Monday, July 16, 2018

DataFrame - table in table from nested dictionary

Leave a Comment

I use python 3.

This is my data structure:

dictionary = {     'HexaPlex x50': {         'Vendor': 'Dell  Inc.',         'BIOS Version': '12.72.9',         'Newest BIOS': '12.73.9',         'Against M & S': 'Yes',         'W10 Support': 'Yes',         'Computers': {             'someName001': '12.72.9',             'someName002': '12.73.9',             'someName003': '12.73.9'         },         'Mapped Category': ['SomeOtherCategory']     },     ... } 

I have managed to create a table that displays columns created from keys of the first nested dictionary (which starts with 'Vendor'). The row name is 'HexaPlex x50'. One of the columns contains computers with a number, i.e. the nested dictionary:

{'someName001': '12.72.9',  'someName002': '12.73.9',  'someName003': '12.73.9'} 

I would like to be able to have the key values pairs inside the table in the cell under column 'Computers', in effect a nested table.

ATM it looks like this:

Screenshot of current table display

The table should look somewhat like this

Screenshot of preferred table with one dictionary entry per row

How can I achieve this?

Further, I would like to color the numbers or the cell that has a lower BIOS version than the newest one.
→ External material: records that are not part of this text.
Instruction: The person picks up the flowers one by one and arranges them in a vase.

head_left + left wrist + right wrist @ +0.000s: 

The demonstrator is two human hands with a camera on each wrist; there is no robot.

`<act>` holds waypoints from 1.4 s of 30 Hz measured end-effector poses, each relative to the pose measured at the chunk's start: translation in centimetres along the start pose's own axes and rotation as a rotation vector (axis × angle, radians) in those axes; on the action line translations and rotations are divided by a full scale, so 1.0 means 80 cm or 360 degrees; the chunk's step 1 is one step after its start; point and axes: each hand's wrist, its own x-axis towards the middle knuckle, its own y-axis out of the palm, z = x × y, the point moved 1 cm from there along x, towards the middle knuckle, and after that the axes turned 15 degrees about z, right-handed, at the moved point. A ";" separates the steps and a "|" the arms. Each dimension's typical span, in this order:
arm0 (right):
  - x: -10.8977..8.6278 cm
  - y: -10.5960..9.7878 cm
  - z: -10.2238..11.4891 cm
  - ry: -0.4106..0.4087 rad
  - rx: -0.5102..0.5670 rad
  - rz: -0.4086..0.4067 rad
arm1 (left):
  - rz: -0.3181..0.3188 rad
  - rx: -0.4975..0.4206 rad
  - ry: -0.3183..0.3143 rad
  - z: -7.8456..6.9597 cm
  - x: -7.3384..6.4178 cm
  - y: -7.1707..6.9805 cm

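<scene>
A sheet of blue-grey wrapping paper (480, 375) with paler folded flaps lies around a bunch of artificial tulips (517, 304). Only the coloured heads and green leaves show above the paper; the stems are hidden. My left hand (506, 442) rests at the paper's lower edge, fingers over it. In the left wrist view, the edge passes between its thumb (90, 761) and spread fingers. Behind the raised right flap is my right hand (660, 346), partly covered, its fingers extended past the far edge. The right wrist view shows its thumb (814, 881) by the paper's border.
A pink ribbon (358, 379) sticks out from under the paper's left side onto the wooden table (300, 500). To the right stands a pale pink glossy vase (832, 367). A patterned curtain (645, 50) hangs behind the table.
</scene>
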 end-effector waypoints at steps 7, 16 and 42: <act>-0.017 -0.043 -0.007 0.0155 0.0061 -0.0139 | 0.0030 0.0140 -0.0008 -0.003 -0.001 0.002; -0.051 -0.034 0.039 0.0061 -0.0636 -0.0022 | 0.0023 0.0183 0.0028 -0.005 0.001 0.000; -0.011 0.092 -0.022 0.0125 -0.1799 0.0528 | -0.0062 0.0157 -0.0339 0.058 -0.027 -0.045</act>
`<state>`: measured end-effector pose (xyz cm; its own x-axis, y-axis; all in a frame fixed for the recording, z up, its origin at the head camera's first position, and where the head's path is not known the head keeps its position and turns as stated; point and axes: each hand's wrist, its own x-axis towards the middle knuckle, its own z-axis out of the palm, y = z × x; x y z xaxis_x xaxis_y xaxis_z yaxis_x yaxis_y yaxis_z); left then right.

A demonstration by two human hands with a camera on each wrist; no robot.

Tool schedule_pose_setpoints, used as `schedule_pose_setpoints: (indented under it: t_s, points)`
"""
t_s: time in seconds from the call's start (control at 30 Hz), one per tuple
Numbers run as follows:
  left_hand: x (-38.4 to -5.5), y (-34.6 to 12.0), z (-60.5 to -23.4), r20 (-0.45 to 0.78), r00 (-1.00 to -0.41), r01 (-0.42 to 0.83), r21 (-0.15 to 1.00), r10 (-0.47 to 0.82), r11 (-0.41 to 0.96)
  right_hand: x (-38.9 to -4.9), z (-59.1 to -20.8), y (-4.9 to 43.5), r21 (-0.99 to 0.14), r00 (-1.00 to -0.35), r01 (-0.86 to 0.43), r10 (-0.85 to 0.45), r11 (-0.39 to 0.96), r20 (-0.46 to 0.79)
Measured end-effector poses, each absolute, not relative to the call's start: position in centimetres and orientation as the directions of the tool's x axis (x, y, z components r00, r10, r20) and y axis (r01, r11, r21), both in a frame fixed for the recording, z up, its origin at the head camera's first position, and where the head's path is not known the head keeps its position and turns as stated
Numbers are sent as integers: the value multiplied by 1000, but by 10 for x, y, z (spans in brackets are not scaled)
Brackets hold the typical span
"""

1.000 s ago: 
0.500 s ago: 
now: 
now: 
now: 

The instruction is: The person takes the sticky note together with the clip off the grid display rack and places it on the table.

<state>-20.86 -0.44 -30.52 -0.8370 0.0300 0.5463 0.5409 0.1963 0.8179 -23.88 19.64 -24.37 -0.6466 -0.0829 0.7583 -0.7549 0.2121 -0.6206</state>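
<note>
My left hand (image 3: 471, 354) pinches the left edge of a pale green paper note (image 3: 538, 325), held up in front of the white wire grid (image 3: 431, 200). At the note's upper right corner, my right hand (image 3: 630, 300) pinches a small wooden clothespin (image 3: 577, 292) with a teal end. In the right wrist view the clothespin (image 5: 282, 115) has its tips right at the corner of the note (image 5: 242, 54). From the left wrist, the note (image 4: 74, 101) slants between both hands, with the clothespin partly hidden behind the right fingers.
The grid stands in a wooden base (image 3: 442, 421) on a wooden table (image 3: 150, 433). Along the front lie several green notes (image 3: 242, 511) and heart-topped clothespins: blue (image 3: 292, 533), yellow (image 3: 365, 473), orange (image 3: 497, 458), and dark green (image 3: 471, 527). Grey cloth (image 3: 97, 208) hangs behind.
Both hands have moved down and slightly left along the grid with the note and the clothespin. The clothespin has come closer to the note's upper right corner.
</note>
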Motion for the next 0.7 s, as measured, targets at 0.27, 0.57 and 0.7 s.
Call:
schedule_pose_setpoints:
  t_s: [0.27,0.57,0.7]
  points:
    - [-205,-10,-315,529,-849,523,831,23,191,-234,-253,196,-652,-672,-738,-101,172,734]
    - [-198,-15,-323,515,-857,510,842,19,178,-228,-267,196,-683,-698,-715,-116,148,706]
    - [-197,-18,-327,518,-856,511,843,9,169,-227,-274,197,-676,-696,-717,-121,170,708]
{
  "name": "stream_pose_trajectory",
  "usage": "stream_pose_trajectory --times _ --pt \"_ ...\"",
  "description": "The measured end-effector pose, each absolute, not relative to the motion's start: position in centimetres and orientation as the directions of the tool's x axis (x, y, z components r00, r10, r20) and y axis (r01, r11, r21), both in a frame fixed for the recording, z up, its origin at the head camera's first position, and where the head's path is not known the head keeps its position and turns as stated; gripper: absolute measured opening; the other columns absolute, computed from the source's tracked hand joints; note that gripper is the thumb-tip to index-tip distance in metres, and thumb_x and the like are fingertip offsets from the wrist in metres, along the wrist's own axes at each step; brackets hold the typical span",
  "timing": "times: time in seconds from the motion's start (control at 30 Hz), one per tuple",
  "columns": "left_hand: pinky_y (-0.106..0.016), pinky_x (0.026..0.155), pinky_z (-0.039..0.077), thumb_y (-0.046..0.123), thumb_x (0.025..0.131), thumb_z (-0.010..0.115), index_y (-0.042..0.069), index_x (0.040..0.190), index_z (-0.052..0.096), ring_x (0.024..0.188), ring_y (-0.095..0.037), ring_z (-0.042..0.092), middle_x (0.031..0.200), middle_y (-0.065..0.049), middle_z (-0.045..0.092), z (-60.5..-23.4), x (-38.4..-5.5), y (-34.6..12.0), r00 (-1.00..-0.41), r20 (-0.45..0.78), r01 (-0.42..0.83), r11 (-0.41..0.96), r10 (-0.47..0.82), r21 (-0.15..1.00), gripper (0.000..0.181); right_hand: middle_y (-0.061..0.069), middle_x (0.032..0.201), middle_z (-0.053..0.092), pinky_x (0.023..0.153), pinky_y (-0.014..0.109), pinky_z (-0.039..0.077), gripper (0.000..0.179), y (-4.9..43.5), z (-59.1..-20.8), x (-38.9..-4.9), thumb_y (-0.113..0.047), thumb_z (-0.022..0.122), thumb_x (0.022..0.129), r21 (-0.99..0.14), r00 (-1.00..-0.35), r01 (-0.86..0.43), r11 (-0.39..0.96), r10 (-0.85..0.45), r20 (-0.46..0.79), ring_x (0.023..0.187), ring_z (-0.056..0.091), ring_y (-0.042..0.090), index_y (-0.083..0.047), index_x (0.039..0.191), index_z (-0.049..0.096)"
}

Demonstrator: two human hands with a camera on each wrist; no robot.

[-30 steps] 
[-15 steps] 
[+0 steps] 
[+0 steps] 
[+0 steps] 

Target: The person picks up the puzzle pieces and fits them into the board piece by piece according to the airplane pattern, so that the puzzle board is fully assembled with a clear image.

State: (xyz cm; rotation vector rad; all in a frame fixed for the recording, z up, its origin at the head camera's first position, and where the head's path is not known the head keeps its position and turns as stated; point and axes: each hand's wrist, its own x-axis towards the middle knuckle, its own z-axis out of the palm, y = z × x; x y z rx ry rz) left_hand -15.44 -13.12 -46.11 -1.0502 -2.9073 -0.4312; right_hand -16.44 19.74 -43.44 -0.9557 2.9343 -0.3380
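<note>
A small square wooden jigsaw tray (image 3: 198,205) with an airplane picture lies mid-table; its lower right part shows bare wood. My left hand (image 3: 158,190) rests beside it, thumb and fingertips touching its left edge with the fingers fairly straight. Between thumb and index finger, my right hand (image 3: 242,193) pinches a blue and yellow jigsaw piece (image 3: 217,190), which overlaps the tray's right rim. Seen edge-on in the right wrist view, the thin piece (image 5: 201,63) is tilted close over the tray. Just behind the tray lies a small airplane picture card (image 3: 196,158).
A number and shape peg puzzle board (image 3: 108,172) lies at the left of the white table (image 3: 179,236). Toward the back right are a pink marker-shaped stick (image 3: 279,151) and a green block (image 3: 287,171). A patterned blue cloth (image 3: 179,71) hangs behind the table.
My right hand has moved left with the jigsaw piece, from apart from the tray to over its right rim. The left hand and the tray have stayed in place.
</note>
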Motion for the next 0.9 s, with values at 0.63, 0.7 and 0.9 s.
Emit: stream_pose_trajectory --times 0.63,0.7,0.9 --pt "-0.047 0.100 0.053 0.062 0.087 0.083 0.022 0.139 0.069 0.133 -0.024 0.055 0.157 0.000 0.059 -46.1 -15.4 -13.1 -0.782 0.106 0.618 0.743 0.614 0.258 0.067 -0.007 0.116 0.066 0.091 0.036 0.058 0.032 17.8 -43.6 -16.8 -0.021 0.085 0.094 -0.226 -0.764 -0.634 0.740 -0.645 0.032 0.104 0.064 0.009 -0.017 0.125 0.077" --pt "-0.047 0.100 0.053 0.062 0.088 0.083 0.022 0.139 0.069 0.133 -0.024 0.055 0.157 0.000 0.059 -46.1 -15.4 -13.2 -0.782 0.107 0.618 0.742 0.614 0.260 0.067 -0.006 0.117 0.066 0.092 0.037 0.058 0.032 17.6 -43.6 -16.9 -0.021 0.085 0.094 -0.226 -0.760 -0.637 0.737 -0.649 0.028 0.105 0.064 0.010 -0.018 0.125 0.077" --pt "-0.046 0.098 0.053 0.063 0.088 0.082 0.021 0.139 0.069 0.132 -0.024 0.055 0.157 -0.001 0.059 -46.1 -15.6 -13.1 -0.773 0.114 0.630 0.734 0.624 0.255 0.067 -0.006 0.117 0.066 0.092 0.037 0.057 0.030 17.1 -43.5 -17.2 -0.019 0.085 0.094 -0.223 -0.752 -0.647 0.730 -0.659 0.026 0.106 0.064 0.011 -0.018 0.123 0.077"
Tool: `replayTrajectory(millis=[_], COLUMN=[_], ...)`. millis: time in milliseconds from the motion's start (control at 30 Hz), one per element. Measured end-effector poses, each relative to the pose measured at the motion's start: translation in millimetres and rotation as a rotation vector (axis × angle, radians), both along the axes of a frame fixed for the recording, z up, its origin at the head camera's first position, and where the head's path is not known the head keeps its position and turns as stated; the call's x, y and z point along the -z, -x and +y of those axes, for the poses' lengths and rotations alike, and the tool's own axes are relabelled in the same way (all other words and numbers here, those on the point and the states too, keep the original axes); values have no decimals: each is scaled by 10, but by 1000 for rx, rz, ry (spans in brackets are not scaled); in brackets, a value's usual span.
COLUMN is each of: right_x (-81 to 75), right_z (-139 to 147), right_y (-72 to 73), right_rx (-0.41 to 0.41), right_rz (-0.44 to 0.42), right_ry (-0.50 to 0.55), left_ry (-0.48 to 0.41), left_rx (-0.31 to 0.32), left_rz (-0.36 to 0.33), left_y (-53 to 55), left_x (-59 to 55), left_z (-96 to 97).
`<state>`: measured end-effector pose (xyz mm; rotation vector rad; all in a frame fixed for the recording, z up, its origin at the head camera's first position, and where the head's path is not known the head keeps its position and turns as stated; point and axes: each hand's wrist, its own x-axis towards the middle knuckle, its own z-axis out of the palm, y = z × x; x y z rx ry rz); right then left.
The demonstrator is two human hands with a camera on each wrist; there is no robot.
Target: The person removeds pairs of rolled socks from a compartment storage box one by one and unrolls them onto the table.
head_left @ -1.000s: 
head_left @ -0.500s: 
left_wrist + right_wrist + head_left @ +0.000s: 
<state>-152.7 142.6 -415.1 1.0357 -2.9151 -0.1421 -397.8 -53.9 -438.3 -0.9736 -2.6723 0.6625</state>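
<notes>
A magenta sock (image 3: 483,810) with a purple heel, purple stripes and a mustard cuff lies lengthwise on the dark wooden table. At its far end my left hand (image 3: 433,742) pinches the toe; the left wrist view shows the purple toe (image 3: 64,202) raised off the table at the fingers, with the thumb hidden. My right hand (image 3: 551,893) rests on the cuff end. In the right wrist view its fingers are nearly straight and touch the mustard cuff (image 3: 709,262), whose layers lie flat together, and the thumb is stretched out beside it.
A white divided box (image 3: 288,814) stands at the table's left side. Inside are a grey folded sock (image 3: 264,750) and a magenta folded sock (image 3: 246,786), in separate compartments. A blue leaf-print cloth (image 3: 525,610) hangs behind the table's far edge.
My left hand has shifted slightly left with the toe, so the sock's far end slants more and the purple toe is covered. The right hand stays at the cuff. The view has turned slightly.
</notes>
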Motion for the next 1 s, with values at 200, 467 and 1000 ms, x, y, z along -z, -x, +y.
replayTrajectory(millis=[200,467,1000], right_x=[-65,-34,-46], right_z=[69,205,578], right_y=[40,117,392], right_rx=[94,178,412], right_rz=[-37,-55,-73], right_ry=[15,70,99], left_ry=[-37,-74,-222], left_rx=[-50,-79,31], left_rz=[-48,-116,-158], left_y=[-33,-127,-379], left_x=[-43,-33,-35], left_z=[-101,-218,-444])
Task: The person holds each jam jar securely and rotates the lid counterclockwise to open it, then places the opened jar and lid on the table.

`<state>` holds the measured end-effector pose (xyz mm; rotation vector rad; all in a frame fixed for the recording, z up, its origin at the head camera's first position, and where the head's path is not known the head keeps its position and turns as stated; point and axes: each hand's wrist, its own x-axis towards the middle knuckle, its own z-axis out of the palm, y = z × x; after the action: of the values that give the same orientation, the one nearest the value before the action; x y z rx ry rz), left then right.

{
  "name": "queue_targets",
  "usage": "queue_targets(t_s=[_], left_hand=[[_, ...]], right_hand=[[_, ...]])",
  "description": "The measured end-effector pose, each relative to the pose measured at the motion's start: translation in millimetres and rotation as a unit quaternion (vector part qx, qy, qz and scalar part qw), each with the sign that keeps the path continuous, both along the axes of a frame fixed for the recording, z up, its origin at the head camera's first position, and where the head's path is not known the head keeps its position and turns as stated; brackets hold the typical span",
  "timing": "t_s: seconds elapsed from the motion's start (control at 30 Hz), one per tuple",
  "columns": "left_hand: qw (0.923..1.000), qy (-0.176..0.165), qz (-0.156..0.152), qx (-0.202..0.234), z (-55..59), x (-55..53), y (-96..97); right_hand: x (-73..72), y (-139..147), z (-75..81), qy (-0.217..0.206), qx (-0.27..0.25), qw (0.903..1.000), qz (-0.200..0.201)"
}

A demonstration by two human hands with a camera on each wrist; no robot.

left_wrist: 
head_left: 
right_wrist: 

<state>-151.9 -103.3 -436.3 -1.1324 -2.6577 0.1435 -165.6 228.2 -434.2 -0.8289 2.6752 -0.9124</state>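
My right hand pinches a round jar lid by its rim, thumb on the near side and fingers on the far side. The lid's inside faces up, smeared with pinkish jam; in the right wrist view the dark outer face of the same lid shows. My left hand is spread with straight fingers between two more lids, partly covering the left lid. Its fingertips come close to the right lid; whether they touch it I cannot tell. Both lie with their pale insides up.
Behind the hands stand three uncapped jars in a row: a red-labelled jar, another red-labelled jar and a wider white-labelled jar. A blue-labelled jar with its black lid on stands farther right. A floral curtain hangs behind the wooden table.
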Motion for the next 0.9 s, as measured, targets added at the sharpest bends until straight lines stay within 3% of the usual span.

I also face the problem that in one case the dictionary that contains the computers is so large that it gets abbreviated even though I have set pd.set_option('display.max_colwidth', -1). This looks like so:

Close-up of dictionary string

1 Answers

Answers 1

As already emphasized in the comments, pandas does not support "sub-dataframes". For the sake of KISS, I would recommend duplicating those rows (or to manage two separate tables... if really necessary).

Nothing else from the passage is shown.